Como funciona o modelo de preço de custo
De acordo com a empresa, o modelo estabelece que os produtos são vendidos pelo valor exato pago aos fornecedores, acrescido apenas de impostos e custos logísticos essenciais. A Pasi Farma afirma que não há margem de lucro sobre os itens, o que representa uma economia de até 30% para o consumidor final em comparação com farmácias tradicionais.
"Queremos democratizar o acesso a produtos essenciais para a saúde e o bem-estar", declarou o CEO da Pasi Farma, em comunicado oficial. A empresa espera que a iniciativa beneficie milhões de brasileiros que enfrentam dificuldades para arcar com despesas farmacêuticas.
Impacto no mercado farmacêutico
A estratégia da Pasi Farma pode pressionar outras redes do setor a reverem suas políticas de preços. Especialistas apontam que a medida é inovadora no Brasil, embora existam modelos semelhantes em outros países, como os Estados Unidos, onde farmácias de custo têm ganhado espaço. A empresa planeja expandir o modelo para todas as suas lojas físicas e online até o final do ano.
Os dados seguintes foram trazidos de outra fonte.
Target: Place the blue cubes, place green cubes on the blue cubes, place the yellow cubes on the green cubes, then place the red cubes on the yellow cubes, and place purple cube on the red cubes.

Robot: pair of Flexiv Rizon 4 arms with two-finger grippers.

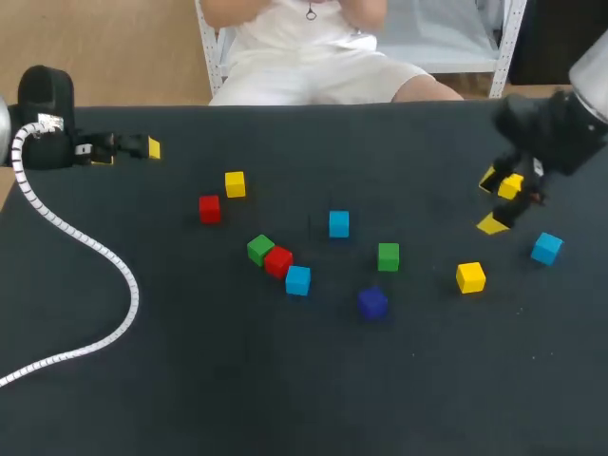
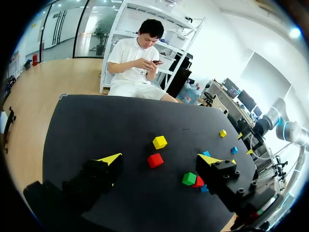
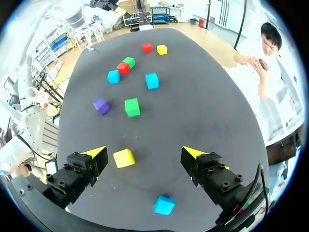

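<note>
Everywhere across the black table [image 1: 190, 380], single cubes [image 1: 339, 224] lie unstacked.

Left arm [image 1: 43, 114] is low at the far left side, its wrist turned so the left gripper [image 1: 128, 149] points in toward the middle. A white ribbed cable [image 1: 95, 249] loops off the wrist. From its own wrist camera, the yellow-tipped fingers [image 2: 110, 158] stand wide apart, gripping nothing. Over on the other side, the right arm [image 1: 560, 128] comes in from the far right corner with the right gripper [image 1: 496, 202] angled downward above the table [image 1: 190, 380]. Its fingers [image 3: 95, 152] are spread wide too, and it holds nothing.
</note>
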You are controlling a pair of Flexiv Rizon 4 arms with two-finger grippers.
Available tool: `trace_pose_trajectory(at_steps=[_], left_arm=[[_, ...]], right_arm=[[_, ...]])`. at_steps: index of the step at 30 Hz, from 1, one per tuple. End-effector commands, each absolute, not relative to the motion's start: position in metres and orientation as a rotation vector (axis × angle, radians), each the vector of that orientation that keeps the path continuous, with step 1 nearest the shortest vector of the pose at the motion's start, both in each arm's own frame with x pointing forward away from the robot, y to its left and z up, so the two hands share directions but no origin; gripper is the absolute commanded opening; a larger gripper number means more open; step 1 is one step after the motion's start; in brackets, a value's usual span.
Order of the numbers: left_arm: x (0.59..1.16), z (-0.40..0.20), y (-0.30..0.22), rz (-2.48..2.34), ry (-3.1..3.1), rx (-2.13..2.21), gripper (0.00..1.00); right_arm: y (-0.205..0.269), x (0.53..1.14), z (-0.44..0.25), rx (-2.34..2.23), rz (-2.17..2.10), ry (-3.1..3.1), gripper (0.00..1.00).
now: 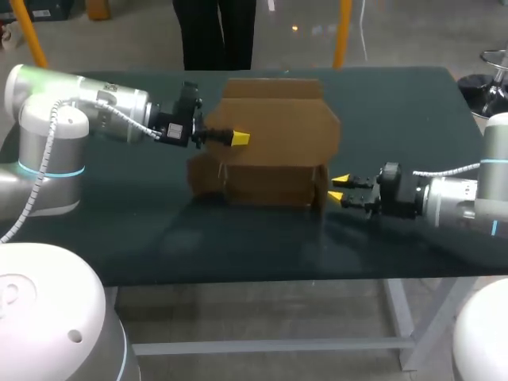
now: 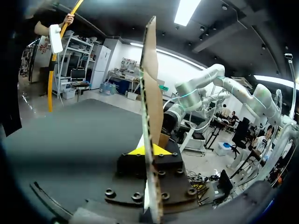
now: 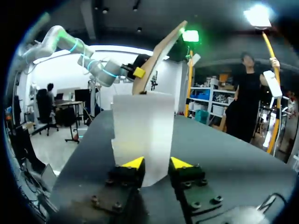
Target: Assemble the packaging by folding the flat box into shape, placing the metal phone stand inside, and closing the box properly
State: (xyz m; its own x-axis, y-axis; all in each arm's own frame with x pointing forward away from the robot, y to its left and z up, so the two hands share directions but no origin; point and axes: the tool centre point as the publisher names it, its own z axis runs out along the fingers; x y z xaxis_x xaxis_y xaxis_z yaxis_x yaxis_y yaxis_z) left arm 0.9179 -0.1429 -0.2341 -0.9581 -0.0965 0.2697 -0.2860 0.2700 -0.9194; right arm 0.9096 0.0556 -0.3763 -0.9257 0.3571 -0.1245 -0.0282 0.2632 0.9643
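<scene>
The brown cardboard box (image 1: 274, 135) stands partly folded in the middle of the table, its tall back panel upright. My left gripper (image 1: 240, 139) is shut on that panel's left edge, which runs edge-on between its fingers in the left wrist view (image 2: 143, 150). My right gripper (image 1: 340, 189) is at the box's right end, low over the table. In the right wrist view it (image 3: 157, 162) stands open, with the pale side flap (image 3: 142, 130) broadside just ahead of its tips. The metal phone stand shows in no view.
The dark green table (image 1: 119, 238) stretches wide in front of the box and to both sides of it. Both arms lie low over it, coming in from the left and right.
</scene>
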Motion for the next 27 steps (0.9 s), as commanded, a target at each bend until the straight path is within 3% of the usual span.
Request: trace_pose_trajectory(at_steps=[1, 27], left_arm=[[0.918, -0.238, -0.141, 1.765, -2.374, 0.361, 0.00], [0.918, -0.238, -0.141, 1.765, -2.374, 0.361, 0.00]], right_arm=[[0.060, 0.915, -0.376, 0.232, 1.741, 2.283, 0.38], [0.089, 0.899, -0.379, 0.341, 1.730, 2.223, 0.36]])
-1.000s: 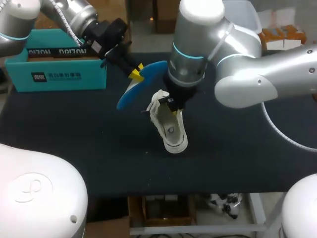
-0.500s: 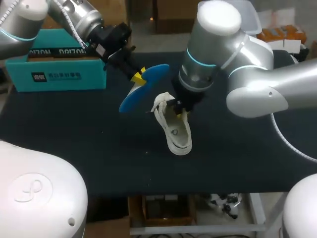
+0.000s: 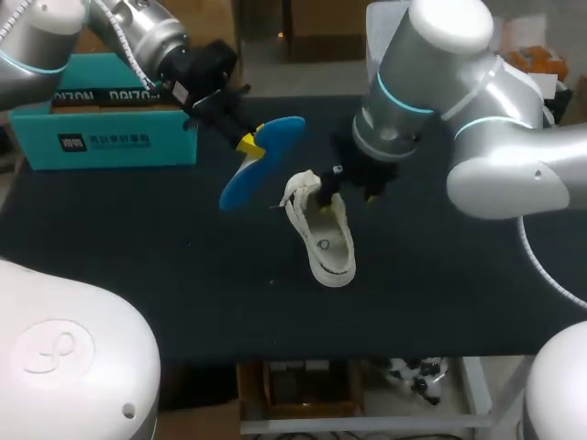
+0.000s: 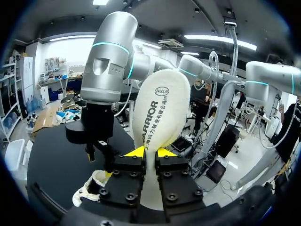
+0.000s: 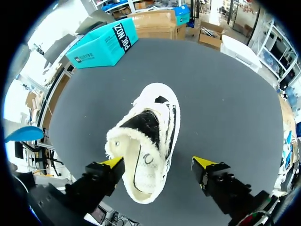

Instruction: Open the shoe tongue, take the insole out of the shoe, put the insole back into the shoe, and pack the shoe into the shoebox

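Note:
A white shoe (image 3: 323,236) lies on the dark table (image 3: 138,238), its opening facing up, and the inside looks bare. My right gripper (image 3: 348,191) hangs just above its heel end and is open. In the right wrist view the shoe (image 5: 149,136) lies under the gripper (image 5: 157,163), whose one finger is over the shoe's heel rim and the other is off to the side. My left gripper (image 3: 246,142) is shut on the blue insole (image 3: 261,158) and holds it in the air, left of the shoe. The insole's pale underside (image 4: 162,106) rises from the left gripper (image 4: 149,153).
The teal shoebox (image 3: 110,124) stands open at the table's back left, also in the right wrist view (image 5: 101,44) ahead of the shoe. Bare table lies on all sides of the shoe.
My right gripper has opened and let go of the shoe's heel end, and its arm has shifted right. The shoe has settled flat. My left gripper still holds the insole in nearly the same place.

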Controlling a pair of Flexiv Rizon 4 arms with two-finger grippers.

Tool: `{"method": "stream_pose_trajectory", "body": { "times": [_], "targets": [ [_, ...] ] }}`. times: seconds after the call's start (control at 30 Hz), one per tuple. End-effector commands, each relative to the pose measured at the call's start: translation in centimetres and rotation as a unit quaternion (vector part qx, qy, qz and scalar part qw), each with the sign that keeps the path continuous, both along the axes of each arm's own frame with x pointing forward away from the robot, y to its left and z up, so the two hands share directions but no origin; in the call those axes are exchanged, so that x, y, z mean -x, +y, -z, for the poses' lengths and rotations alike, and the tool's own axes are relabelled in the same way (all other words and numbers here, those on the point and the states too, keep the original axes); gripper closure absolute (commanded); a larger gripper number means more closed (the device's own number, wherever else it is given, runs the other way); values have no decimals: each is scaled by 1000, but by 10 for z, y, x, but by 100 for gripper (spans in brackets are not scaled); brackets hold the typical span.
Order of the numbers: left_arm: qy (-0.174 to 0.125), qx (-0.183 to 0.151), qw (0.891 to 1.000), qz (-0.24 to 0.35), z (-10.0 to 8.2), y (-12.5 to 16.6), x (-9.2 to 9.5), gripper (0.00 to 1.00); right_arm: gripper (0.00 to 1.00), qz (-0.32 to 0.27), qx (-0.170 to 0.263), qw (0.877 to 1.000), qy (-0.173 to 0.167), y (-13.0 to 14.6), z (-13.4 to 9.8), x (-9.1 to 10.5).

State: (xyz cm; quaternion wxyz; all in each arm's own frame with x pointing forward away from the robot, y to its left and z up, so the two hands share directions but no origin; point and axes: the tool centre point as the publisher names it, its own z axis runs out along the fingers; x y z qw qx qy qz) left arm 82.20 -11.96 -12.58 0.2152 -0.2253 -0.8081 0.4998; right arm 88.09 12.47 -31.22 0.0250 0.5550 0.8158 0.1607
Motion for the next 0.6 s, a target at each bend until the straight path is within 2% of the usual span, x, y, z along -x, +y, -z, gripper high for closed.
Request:
{"method": "stream_pose_trajectory", "body": {
  "times": [0.03, 0.57, 0.6],
  "targets": [
    [17, 9, 1000, 17, -8, -3, 0, 100, 0, -24, -12, 999, 33, -26, -48, 8],
    [21, 9, 1000, 18, -12, -4, 1, 100, 0, -24, -12, 999, 33, -26, -48, 8],
    [19, 13, 1000, 12, -11, -4, 2, 100, 0, -17, -17, 999, 42, -27, -49, 7]
  ]
}}
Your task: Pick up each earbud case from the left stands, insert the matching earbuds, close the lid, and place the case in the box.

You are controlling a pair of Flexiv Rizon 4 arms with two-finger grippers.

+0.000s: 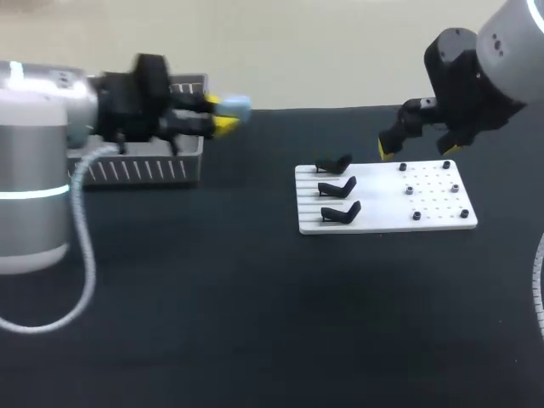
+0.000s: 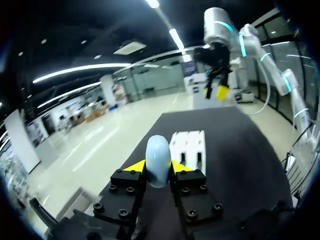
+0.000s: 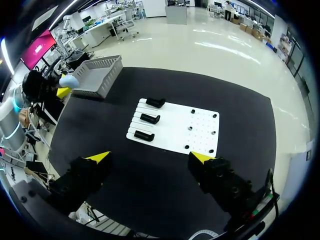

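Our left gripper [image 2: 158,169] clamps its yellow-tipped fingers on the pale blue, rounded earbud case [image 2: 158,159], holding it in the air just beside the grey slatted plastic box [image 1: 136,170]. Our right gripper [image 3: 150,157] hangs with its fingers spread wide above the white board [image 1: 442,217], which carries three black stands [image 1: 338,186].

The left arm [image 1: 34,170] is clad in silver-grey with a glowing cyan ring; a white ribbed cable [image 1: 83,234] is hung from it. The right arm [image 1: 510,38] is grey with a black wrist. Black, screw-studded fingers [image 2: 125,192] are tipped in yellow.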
Atualmente, a Pasi Farma conta com 50 unidades em operação, concentradas na região Sudeste. A meta é chegar a 100 lojas até 2027, levando o modelo de preço de custo para novas regiões.
Reações e perspectivas
Consumidores já relataram redução significativa nos gastos com medicamentos de uso contínuo, como anti-hipertensivos e antidiabéticos. "Comprei meus remédios do mês por quase metade do preço que pagava antes", disse Maria Aparecida, cliente da Pasi Farma em São Paulo. A iniciativa também inclui itens de higiene pessoal e cosméticos, ampliando o alcance da economia.
A Pasi Farma informa que a sustentabilidade do modelo depende de parcerias com fornecedores e da eficiência operacional. A empresa não descarta a inclusão de novos produtos, como suplementos alimentares, no futuro próximo.